» EXERCISE AIM
For each line in the data below that holds "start", return a copy.

» INFORMATION SHOWN

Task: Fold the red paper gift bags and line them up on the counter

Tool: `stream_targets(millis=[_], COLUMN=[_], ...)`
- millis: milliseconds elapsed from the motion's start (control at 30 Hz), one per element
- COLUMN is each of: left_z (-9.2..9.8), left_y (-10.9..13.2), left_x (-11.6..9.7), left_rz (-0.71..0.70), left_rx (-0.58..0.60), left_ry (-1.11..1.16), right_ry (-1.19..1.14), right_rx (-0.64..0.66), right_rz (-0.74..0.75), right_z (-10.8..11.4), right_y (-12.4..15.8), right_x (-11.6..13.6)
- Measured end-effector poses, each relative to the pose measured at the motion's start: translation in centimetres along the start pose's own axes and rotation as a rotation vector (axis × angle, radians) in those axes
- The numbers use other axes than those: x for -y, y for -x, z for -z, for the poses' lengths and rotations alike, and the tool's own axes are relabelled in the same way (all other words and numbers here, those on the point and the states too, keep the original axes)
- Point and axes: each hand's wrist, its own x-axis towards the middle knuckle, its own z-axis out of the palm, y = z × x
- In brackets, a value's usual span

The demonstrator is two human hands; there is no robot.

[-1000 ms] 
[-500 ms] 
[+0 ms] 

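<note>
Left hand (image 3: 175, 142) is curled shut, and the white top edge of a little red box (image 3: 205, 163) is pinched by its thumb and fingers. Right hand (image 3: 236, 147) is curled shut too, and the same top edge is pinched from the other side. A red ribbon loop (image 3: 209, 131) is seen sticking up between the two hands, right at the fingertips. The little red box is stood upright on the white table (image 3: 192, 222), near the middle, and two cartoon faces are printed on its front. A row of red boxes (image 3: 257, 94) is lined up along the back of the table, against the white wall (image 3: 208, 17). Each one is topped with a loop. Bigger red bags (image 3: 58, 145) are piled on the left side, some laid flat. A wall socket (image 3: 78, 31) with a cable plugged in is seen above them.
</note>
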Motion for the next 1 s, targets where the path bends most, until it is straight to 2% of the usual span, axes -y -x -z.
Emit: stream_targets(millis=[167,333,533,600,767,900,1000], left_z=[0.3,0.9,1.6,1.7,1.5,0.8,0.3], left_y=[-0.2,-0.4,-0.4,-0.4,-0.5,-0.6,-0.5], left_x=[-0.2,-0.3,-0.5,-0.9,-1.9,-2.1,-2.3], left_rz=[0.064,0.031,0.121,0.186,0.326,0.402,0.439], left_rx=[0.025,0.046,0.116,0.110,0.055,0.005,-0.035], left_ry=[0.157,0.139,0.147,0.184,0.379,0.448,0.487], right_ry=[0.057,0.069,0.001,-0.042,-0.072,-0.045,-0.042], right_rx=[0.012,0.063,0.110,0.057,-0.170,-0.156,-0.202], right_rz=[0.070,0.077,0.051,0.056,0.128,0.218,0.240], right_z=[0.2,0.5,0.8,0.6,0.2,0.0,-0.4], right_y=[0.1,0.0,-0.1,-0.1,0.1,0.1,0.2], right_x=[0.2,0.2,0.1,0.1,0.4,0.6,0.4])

» RESULT FOR THIS TASK
- millis: milliseconds elapsed from the motion's start (control at 30 Hz), one per element
- Measured end-effector poses, each relative to the pose measured at the motion's start: translation in centimetres along the start pose's own axes and rotation as a rotation vector (axis × angle, radians) in those axes

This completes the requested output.